━━━━━ Information provided

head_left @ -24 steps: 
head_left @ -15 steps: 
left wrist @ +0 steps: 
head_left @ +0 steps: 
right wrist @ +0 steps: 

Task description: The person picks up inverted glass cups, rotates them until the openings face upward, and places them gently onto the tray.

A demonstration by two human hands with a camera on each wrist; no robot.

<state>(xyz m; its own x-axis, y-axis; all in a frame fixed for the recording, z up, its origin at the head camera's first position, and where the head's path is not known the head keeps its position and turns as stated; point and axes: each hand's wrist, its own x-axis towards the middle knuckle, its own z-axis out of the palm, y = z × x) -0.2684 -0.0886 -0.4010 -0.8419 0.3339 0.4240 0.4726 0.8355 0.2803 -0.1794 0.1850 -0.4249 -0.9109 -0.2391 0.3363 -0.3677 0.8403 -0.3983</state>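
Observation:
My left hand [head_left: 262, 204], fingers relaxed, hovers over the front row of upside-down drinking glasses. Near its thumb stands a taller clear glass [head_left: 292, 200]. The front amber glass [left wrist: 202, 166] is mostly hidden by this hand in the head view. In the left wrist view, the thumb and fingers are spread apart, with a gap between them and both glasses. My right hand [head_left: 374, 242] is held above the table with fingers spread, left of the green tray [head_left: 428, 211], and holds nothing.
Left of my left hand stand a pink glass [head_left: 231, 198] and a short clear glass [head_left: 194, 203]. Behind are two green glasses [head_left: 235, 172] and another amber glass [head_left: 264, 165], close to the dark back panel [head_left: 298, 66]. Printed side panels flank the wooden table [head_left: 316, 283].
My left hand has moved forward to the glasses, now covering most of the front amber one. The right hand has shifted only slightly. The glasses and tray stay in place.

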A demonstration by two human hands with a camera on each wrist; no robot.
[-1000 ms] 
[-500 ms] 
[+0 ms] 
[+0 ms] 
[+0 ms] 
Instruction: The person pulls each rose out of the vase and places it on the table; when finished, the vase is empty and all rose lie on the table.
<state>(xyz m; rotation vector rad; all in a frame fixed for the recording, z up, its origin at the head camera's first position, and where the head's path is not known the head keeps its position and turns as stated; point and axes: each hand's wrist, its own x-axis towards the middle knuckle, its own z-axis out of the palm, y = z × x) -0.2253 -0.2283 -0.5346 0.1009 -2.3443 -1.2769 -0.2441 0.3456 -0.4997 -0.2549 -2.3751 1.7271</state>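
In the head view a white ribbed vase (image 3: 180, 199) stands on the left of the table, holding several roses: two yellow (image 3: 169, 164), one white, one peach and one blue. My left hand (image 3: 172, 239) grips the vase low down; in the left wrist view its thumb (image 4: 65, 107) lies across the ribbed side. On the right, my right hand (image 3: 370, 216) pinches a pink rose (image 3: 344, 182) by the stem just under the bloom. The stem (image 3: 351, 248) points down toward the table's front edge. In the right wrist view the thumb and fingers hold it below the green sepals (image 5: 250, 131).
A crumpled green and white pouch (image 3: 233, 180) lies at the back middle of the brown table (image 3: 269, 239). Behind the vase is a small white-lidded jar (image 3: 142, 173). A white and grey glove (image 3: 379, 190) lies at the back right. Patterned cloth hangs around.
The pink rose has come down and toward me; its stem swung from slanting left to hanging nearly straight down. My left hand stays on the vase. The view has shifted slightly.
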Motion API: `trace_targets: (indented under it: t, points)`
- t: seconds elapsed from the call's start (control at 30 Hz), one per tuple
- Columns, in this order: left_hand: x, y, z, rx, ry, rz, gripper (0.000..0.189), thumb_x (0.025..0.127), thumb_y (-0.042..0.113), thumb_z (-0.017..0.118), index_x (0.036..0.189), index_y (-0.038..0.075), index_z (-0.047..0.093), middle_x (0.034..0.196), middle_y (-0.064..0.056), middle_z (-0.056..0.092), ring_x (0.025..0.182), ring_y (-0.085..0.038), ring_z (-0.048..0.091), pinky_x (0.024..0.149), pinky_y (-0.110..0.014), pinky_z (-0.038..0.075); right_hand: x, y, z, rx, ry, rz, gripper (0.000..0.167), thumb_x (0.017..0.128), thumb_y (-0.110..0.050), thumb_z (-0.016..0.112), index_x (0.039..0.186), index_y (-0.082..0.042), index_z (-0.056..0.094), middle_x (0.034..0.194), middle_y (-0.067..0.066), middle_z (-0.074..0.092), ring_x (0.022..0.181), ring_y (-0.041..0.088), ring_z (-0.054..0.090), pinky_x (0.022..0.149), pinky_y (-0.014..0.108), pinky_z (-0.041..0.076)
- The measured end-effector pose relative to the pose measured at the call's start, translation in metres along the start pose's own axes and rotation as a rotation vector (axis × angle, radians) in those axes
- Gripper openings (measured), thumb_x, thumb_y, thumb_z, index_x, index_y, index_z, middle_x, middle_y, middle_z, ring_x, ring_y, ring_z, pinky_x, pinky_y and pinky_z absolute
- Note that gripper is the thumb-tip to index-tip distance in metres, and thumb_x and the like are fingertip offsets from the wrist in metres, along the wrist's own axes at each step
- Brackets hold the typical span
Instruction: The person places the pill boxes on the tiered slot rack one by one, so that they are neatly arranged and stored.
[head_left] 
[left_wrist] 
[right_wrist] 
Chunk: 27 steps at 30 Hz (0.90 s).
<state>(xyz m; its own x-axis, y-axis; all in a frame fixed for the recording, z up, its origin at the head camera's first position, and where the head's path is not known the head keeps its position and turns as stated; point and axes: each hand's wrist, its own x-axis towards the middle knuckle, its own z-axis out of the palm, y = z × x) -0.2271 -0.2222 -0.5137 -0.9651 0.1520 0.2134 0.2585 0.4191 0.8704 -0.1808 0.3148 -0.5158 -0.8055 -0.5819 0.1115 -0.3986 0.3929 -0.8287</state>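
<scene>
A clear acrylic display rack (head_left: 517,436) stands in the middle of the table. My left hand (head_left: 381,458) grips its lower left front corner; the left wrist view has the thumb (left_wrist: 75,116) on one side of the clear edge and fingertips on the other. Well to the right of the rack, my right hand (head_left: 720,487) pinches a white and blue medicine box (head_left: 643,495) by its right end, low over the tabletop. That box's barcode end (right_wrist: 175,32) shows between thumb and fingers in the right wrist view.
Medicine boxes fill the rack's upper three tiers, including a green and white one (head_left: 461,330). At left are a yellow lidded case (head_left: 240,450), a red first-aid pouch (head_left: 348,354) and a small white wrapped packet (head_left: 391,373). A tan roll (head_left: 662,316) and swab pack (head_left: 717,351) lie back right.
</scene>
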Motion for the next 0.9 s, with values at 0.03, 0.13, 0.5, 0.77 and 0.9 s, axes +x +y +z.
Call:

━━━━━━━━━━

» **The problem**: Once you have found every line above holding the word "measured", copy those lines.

» **Solution to this exercise**:
- The measured end-effector pose relative to the pose measured at the call's start, translation in metres along the start pose's own axes and rotation as a rotation vector (axis × angle, radians) in those axes
- Gripper openings (measured), thumb_x, thumb_y, thumb_z, index_x, index_y, index_z, middle_x, middle_y, middle_z, ring_x, ring_y, ring_z, pinky_x, pinky_y and pinky_z absolute

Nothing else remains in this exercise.